The Coding Manual gives researchers comprehensive information and examples of codes, coding, and analytic memo writing during qualitative data collection. 32 coding methods are profiled that can be applied to different kinds of research. Readers will learn how to apply codes and themes through exercises and activities. The manual includes samples of field notes, interview transcripts, and other documents. There is also a glossary of analytic recommendations. Any researcher can benefit from the vast amount of information in this book, but it’s particularly useful for those making their first attempts at analyzing qualitative data.
Saldana, J. (2010). The Coding Manual for Qualitative Researchers. London: Sage Publications Ltd.
The author conducts an interview with pioneering ethnographer Christine Hine. Hine discusses her theory of the E3 internet: embedded, embodied, and everyday. She also points out the challenges of researchers attempting to quantify experieneces on the web and proposes that new research strategies are needed for studying online communities and the internet as a whole. At the time of this interview, Hine was interested in following connections across sites rather than concentrating on a single online location. In true Hine form, multiple readings will likely be required to understand everything she says.
After his research subjects in Madrid were unexpectedly caught up in a wave of public protests, John Postill had to quickly regroup in order to continue collecting data.
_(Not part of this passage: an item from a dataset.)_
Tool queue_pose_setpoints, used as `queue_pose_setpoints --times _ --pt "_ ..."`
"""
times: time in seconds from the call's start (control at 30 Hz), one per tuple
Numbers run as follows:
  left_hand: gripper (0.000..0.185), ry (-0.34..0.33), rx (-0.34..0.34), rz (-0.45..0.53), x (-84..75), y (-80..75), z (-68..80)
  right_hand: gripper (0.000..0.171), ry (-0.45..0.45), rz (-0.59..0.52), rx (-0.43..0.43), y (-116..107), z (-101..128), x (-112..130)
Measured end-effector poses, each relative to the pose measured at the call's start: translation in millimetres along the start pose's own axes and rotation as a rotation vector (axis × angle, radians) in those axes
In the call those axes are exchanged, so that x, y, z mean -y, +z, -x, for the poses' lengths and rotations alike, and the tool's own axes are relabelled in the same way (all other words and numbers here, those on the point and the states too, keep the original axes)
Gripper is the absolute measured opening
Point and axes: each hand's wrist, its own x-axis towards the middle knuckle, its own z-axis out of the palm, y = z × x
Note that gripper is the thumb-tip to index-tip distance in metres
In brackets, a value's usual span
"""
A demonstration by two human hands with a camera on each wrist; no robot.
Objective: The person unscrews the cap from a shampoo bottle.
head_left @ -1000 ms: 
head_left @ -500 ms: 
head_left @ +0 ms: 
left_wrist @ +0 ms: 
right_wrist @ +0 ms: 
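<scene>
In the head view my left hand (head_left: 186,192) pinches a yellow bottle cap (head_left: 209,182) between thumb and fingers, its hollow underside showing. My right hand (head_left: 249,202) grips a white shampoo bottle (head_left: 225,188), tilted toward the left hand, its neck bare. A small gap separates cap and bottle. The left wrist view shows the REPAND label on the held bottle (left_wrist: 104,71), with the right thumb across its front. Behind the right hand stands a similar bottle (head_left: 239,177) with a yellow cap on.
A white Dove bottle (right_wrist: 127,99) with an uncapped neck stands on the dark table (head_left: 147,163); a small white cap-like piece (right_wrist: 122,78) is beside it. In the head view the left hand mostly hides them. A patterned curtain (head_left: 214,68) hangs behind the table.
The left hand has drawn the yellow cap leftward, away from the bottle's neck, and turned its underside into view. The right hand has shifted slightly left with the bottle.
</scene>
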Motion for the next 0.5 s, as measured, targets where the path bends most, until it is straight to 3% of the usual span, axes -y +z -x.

In order to make sense of what he observed, Postill came up with six different ways to categorize his research, including acknowledgement and examination of viral contents, digital technologies, and as both a single- and multi-field site. Postill’s article is meant to help other researchers find multiple ways of looking at research that takes unexpected turns, although it could also be used as a starting point for research of a group that is active in multiple online and on-ground locations.
This book provides practical methods for taking notes during participant observation. It includes examples of jottings, transcribing notes taken in the field and developing them into narratives, and then drawing meaning from what has been recorded. The authors also discuss ways of coding and theming field notes and how to write an ethnography. Beginning ethnographers will find a great deal of information in this that can make first attempts at research progress smoothly. Simply having examples of field notes to refer to makes this book an invaluable reference.
Emerson, R.M., Fretz, R.I., & Shaw, L.L. (2011). Writing Ethnographic Fieldnotes. Chicago: University Of Chicago Press.